=== PROMPT ===
Restate, word for word, the lines from the opening line of the data through the line containing "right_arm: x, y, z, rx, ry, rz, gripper", both included, and nothing else.

Saved entries

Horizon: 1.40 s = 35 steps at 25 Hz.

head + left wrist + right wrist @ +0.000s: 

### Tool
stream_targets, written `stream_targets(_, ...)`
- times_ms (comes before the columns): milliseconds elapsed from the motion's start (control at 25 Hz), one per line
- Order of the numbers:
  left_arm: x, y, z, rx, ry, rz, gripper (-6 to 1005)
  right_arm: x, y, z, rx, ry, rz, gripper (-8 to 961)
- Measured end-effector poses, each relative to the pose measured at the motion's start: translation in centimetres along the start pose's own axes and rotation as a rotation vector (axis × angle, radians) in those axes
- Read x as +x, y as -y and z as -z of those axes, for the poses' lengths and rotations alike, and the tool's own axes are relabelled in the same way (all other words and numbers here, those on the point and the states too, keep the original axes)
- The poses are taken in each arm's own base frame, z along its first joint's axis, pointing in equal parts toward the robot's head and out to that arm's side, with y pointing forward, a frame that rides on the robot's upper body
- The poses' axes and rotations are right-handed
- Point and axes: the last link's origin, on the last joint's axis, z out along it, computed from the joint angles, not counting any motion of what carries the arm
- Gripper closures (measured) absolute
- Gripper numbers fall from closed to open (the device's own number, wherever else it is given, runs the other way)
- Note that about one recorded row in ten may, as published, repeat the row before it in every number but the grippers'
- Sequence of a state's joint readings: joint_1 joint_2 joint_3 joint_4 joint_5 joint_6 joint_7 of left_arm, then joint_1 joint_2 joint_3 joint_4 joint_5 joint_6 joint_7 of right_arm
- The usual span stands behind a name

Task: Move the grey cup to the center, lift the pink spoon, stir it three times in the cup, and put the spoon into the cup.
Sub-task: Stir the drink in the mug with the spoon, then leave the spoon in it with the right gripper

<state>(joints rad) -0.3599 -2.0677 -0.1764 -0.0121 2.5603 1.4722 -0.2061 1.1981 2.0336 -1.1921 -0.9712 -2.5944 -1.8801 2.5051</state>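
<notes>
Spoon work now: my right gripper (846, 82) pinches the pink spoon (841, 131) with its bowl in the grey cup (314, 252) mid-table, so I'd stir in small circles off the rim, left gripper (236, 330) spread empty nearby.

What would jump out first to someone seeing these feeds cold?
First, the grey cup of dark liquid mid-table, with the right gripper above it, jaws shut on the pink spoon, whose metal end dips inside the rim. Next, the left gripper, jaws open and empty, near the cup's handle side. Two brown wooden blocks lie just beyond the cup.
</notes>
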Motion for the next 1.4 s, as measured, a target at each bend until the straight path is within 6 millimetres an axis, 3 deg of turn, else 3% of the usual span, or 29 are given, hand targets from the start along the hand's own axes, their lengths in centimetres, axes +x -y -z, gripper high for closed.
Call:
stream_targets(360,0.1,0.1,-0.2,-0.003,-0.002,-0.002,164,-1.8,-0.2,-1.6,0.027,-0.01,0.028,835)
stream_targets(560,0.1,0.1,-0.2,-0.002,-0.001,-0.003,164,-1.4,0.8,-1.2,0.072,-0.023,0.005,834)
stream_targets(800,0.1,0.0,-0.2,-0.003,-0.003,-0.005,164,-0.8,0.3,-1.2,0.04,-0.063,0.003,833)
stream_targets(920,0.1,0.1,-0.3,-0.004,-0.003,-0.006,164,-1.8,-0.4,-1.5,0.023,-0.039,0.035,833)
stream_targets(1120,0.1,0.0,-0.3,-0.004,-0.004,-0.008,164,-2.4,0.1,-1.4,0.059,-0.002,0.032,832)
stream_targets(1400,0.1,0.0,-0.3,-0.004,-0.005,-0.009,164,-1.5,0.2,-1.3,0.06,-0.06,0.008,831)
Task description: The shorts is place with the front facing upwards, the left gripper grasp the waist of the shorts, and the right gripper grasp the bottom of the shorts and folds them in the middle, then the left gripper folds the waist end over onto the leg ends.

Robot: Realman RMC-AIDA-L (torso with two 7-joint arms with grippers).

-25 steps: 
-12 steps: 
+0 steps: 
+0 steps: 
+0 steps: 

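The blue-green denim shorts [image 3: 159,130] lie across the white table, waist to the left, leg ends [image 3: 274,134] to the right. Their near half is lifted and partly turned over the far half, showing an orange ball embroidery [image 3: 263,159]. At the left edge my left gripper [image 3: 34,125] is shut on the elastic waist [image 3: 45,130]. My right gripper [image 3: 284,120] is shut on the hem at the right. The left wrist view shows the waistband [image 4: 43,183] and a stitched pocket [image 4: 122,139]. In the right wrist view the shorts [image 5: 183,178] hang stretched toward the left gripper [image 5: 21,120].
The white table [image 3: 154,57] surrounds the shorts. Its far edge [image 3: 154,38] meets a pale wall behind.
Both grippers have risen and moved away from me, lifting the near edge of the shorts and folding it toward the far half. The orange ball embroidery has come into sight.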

=== EXERCISE RESULT ===
Horizon: 1.40 s = 35 steps at 25 Hz.

head + left wrist + right wrist @ +0.000s: 

### Tool
stream_targets, written `stream_targets(_, ...)`
- times_ms (comes before the columns): milliseconds elapsed from the motion's start (control at 25 Hz), one per line
- Order of the numbers:
  left_arm: x, y, z, rx, ry, rz, gripper (-6 to 1005)
  right_arm: x, y, z, rx, ry, rz, gripper (-8 to 961)

The output for this exercise is finished.